François Taillandier serait-il l'antidote aux faussaires qui arnaquent le ­lecteur de leur insignifiance ? L'idée peut faire sourire, elle s'impose pourtant à la lecture du deuxième volet d'une trilogie entamée l'an passé sur les cinq siècles qui virent s'esquisser de façon violente souvent, énigmatique parfois, les contours de ce qui reste encore notre Europe. L'Ecriture du monde se refermait en l'an 630, dans le fracas des armées du prophète Mahomet. La Croix et le ­Croissant * se déploie huit ans plus tard en quatre lieux. A Lutèce, dans son palais de la cité, Dagobert agonisant prend congé du regnum Francorum qu'il gouverne en maître absolu. A l'abbaye de Saint-Martin de Wandre, sur les rives de la Meuse, le moine Frédégaire mesure la puissance du livre. A Constantinople, l'empereur Héraclius apprend la prise de Jérusalem, conquise sans effusion de sang, par les forces d'Omar Ibn al-Khattab, disciple de Mahomet. (Elisabeth Barillé - Le Figaro du 17 avril 2014)

Comment se connaître, comment connaître le présent ? Il y a tant de masques à retirer au moment de se regarder en face. François Taillandier, dans le cycle de romans historiques ouvert avec L'Ecriture du monde (Stock, 2013), dont La Croix et le Croissant est le deuxième tome, nous projette dans un passé non seulement lointain, mais largement inconnu, et réussit à faire de l'exercice une sidérante méditation sur ce que nous sommes. (Florent Georgesco - Le Monde du 17 avril 2014)

Dans la suite de sa fresque historique, François Taillandier ressuscite Héraclius, Mahomet, Dagobert… Eblouissant…
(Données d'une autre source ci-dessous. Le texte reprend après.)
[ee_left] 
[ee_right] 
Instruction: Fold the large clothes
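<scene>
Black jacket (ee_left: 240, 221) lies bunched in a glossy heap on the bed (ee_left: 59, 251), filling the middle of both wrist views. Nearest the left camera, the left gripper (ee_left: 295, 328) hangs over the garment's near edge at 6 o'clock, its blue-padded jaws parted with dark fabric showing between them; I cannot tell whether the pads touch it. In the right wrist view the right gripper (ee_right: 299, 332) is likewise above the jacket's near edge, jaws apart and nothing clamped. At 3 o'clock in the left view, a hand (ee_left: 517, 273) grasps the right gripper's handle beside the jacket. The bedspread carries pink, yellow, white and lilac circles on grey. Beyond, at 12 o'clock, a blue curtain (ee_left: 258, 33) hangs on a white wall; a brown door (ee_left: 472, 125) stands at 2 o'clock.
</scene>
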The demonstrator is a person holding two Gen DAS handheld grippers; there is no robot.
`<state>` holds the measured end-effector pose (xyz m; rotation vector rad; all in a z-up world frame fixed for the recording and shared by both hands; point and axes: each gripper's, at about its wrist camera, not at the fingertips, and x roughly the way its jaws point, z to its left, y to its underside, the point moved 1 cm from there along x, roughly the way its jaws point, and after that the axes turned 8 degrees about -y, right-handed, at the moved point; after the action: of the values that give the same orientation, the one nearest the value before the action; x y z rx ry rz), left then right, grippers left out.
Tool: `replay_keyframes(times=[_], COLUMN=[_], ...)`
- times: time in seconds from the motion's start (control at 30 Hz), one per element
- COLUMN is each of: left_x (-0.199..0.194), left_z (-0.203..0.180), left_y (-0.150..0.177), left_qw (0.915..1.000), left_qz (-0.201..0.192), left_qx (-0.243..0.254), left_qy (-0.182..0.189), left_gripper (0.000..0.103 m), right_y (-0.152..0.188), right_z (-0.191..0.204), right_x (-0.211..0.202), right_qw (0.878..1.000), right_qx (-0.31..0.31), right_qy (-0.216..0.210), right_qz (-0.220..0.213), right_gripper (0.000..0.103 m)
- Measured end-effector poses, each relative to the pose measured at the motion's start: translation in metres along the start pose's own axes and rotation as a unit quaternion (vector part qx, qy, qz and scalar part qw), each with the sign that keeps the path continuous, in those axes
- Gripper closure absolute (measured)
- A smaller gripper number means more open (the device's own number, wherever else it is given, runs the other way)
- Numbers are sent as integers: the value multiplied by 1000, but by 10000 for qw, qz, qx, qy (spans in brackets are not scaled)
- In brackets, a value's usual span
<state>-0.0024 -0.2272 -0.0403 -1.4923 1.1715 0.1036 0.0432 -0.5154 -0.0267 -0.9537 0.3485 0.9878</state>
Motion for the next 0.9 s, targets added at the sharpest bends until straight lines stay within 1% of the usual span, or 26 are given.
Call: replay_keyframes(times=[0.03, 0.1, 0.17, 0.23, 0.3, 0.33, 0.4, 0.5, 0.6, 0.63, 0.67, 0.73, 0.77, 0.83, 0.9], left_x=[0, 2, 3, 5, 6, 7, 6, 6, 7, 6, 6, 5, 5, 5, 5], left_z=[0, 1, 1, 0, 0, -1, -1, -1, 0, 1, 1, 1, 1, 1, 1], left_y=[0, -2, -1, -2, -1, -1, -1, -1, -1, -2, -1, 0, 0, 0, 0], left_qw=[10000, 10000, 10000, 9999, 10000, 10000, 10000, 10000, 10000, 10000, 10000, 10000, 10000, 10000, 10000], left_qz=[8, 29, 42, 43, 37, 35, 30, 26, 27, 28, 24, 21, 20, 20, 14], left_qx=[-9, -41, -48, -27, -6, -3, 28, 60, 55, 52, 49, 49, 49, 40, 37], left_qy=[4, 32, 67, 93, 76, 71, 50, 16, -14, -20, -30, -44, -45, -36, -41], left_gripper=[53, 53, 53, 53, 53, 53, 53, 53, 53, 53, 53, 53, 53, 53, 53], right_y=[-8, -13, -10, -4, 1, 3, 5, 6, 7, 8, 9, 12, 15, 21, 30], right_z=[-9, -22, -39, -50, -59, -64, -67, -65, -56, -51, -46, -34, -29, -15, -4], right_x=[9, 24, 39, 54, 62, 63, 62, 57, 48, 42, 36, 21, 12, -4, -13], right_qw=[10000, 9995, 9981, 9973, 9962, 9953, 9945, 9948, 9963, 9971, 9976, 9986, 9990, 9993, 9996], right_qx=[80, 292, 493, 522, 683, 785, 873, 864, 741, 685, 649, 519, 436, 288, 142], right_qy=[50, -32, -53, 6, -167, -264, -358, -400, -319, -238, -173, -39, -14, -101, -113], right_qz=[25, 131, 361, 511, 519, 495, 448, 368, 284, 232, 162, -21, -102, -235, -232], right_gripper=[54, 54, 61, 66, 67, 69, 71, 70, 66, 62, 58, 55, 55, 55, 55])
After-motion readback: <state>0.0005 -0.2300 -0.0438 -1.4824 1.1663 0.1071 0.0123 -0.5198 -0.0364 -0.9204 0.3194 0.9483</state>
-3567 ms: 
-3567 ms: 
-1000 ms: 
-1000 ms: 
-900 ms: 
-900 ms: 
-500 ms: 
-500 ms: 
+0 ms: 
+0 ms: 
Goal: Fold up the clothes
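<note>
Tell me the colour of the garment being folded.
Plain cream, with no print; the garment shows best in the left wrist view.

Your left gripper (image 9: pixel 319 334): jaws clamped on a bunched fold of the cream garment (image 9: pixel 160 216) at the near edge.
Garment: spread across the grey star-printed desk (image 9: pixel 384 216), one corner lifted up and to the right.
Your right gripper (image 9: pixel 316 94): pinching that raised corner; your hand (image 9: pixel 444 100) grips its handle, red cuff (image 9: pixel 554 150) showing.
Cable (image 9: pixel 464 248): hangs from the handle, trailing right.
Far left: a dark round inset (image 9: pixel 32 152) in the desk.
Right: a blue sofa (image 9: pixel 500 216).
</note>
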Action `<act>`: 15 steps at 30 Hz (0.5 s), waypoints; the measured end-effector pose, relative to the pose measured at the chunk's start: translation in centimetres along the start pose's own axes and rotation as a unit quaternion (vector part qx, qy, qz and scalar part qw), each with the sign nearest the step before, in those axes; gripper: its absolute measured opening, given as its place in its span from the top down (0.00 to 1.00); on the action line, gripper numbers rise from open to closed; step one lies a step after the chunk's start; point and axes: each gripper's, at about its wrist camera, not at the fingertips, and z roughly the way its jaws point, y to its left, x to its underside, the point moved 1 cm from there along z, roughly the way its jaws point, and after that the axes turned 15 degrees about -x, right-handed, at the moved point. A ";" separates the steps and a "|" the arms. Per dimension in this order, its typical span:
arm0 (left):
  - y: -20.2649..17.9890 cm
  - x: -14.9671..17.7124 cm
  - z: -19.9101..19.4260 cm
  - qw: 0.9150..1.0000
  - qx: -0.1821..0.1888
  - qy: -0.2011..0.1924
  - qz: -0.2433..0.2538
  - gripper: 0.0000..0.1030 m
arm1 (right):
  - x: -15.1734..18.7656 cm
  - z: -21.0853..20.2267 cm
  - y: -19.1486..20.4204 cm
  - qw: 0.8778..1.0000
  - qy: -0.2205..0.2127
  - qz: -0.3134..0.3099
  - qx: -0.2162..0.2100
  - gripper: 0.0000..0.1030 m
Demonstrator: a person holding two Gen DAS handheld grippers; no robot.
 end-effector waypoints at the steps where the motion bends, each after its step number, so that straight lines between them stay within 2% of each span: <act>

François Taillandier a trouvé la martingale : mettre en scène une poignée de personnages, plonger dans leurs consciences, faire corps avec leurs doutes et leurs convictions, leurs joies et leurs peines. On pense aux Mémoires d'Hadrien, de Marguerite Yourcenar, en dévorant ce roman dense, nerveux et mélancolique. Cette période de chaos et de mue renvoie inéluctablement à notre actualité. (Emmanuel Hecht - L'Express, juin 2014)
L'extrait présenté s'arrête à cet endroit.